Scan the records below for the line containing "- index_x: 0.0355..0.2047" and the line containing "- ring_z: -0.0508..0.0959". Copy both, plus every line between, exactly.

--- Records to use Enclosed Below ---

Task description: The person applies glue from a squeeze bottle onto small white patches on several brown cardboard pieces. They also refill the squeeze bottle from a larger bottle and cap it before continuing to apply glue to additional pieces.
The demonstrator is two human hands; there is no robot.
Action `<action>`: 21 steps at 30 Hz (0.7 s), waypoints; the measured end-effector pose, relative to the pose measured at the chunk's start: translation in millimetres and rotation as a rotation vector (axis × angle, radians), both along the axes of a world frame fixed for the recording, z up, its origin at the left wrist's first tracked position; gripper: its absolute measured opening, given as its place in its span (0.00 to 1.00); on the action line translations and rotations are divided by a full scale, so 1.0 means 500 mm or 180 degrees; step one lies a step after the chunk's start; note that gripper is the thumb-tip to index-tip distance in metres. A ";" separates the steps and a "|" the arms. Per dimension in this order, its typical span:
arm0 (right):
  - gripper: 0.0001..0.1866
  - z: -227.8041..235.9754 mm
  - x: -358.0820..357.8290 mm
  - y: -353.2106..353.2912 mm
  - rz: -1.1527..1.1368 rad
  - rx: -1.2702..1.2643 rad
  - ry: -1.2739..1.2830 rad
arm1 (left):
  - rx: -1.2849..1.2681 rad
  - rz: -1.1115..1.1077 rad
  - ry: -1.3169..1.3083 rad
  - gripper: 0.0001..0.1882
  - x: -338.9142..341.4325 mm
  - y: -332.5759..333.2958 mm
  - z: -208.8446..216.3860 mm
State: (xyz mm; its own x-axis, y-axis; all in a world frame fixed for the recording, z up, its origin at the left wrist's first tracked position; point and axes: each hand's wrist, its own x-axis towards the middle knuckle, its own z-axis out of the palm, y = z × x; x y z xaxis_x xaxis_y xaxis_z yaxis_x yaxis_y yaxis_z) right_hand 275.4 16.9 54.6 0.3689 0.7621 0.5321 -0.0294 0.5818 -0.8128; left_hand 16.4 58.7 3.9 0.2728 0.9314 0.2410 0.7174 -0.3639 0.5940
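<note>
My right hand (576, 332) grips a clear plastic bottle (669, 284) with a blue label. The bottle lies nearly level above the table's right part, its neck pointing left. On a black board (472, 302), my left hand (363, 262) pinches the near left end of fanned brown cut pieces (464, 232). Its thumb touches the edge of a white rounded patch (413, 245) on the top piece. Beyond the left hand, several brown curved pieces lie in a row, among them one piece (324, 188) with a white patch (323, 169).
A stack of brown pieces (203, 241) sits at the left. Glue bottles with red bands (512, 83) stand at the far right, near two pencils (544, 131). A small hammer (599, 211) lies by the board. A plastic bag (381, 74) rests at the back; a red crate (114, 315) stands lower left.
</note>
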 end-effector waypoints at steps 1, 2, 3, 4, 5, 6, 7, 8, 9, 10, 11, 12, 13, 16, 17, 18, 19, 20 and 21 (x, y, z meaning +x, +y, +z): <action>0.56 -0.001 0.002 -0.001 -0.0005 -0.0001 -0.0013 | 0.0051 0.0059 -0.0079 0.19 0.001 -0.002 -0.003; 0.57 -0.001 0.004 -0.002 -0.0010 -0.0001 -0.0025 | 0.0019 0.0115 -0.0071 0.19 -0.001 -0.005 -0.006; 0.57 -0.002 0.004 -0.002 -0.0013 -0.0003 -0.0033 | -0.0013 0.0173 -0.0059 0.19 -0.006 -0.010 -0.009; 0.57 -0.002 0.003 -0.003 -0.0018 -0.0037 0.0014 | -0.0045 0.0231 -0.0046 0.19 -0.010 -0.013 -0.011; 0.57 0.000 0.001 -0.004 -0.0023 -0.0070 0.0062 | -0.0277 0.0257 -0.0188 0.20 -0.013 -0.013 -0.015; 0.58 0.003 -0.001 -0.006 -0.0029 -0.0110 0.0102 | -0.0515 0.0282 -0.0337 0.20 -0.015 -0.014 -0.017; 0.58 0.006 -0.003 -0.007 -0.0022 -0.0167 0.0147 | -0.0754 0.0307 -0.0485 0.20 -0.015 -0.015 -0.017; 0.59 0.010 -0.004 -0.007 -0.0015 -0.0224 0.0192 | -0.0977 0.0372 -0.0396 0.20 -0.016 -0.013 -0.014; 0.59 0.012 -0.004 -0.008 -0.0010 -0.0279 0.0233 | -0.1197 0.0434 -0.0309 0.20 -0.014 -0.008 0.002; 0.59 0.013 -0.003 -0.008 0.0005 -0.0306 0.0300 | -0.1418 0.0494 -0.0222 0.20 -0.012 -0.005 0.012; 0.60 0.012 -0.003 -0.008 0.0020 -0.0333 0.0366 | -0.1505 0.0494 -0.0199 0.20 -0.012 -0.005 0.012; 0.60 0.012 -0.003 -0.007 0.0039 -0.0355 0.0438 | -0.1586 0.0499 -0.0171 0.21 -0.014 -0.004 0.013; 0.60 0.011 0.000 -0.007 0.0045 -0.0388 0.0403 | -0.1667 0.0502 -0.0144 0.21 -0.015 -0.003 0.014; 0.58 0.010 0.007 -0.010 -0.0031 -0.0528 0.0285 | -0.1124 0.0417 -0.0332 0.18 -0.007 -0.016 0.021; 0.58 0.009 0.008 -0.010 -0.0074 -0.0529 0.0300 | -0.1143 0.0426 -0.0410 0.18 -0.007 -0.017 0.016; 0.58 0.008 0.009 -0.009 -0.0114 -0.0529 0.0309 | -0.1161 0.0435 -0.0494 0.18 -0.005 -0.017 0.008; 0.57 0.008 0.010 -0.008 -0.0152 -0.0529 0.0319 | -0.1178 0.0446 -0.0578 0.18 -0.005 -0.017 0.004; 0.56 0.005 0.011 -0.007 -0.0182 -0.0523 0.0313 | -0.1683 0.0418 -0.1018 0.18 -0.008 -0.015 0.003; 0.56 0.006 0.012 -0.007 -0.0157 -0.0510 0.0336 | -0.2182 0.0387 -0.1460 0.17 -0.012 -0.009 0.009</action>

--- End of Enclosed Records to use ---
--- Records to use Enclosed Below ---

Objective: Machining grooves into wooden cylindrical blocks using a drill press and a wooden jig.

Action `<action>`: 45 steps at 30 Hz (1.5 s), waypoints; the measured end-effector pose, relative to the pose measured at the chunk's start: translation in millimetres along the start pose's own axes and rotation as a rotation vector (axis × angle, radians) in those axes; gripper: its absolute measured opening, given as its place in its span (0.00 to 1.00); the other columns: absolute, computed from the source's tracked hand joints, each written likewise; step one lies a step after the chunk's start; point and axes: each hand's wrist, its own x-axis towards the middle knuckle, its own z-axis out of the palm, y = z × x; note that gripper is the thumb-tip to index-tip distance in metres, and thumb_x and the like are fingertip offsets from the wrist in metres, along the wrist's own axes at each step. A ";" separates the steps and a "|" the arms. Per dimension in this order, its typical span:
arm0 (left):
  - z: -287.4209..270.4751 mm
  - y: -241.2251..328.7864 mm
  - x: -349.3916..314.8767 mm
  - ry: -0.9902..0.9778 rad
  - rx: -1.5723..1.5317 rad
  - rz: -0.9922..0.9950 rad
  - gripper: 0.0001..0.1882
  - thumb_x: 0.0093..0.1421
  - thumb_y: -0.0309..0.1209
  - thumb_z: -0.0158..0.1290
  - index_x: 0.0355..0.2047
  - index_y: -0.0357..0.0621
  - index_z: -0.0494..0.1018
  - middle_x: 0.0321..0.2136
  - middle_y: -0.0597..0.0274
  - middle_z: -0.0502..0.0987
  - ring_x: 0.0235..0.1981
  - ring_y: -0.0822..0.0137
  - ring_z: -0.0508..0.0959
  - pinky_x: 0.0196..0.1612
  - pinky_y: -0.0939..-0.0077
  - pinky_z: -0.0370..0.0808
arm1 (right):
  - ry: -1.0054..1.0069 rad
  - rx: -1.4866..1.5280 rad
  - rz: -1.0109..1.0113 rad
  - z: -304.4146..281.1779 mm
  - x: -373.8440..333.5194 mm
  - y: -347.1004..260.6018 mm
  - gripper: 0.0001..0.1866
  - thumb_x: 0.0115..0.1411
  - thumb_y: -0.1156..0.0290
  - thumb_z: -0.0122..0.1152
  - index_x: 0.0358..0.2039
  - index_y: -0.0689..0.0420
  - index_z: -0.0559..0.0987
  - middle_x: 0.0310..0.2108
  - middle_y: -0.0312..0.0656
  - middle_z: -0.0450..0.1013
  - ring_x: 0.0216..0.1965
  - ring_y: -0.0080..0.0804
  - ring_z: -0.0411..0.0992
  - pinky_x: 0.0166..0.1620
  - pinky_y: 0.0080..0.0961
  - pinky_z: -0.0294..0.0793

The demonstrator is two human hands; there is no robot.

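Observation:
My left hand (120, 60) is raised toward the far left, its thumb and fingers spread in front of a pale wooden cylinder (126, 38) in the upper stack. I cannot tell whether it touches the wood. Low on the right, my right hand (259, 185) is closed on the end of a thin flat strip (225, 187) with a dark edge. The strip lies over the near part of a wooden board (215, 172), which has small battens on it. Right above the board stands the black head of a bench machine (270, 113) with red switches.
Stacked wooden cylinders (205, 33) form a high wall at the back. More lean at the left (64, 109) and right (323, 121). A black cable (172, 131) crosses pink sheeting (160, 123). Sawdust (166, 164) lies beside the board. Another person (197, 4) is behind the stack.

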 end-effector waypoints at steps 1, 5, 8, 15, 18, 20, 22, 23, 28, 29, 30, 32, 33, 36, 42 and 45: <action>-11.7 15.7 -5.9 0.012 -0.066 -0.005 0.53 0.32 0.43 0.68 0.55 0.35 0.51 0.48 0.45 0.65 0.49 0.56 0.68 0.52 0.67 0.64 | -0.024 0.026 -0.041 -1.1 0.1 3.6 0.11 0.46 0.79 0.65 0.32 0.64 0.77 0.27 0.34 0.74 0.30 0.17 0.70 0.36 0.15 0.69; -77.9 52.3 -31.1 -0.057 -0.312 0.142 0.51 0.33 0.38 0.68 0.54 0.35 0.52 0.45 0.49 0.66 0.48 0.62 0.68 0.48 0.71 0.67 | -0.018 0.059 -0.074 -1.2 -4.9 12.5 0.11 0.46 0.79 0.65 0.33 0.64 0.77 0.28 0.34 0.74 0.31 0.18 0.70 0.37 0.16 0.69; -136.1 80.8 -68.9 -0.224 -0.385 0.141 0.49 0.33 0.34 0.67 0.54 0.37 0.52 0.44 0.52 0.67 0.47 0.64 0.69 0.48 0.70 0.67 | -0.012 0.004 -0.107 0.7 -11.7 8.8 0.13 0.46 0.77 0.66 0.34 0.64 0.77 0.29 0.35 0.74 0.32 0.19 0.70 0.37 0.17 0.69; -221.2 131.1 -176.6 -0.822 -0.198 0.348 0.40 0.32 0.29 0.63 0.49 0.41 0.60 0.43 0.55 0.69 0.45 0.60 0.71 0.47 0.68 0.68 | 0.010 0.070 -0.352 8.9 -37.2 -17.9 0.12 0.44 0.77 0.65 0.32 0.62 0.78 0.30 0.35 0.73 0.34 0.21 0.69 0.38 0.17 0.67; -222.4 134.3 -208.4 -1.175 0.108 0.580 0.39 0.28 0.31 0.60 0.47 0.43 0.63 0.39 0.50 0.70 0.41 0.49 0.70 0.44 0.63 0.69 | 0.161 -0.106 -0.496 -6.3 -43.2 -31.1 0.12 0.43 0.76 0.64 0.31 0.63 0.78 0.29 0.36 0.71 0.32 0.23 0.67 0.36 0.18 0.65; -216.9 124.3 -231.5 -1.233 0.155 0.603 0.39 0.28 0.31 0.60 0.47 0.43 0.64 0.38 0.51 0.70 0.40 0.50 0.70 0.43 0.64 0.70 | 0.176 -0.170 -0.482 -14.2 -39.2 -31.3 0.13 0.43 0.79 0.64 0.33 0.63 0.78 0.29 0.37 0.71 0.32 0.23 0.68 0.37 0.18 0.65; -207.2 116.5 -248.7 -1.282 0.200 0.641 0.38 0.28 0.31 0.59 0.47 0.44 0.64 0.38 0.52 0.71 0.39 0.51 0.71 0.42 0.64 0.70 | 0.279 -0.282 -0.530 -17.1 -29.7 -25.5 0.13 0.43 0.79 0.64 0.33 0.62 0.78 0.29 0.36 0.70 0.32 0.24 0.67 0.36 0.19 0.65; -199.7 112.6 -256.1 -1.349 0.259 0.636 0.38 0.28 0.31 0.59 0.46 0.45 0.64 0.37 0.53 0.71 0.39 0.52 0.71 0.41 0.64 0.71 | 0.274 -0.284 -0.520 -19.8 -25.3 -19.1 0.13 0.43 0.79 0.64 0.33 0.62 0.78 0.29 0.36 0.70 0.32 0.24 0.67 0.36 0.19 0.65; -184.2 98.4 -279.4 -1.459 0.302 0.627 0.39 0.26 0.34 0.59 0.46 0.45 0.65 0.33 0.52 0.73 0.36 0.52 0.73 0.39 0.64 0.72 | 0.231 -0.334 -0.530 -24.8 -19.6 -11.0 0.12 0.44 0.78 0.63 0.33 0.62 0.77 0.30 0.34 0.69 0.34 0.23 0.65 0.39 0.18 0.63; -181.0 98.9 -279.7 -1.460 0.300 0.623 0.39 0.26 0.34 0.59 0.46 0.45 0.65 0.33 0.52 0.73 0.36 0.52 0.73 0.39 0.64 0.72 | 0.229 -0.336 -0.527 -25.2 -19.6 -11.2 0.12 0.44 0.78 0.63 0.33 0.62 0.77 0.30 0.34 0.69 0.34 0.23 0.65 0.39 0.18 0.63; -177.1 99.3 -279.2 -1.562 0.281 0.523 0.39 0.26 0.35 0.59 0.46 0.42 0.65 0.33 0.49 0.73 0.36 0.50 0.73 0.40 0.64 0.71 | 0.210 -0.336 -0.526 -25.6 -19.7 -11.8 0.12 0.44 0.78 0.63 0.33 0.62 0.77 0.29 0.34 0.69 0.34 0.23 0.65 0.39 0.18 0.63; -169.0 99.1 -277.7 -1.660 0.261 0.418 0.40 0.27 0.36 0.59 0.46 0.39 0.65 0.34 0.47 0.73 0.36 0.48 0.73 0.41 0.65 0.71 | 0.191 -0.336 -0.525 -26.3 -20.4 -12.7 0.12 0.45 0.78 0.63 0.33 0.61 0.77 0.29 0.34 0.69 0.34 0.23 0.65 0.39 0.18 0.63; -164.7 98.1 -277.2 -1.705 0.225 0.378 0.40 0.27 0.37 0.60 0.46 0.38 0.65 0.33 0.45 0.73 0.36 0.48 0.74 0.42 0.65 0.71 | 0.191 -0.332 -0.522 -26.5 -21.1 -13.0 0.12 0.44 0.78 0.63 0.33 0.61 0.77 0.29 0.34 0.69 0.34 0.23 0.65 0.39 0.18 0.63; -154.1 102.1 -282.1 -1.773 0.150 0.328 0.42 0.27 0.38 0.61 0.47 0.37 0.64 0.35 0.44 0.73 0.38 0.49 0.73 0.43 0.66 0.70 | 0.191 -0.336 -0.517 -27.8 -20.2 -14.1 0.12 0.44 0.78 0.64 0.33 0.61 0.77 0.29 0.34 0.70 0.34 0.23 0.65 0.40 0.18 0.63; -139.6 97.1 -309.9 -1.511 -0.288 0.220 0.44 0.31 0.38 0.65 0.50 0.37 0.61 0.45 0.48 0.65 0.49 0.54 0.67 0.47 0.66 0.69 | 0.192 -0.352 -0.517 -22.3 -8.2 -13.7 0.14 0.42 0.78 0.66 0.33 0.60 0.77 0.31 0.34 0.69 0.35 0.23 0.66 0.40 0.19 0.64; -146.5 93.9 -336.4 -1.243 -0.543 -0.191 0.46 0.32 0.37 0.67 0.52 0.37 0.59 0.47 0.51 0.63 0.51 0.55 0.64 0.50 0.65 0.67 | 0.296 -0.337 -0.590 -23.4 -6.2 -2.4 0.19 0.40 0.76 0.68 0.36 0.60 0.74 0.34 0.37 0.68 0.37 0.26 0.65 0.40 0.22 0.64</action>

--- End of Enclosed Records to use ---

_Response to this task_
  - index_x: 0.0355..0.2047
  - index_y: -0.0357..0.0621
  - index_z: -0.0494..0.1018
  - middle_x: 0.0321..0.2136
  - middle_y: -0.0597..0.0274
  - middle_z: -0.0502..0.0987
  - ring_x: 0.0235..0.1981
  - ring_y: -0.0822..0.0137
  - ring_z: -0.0508..0.0959

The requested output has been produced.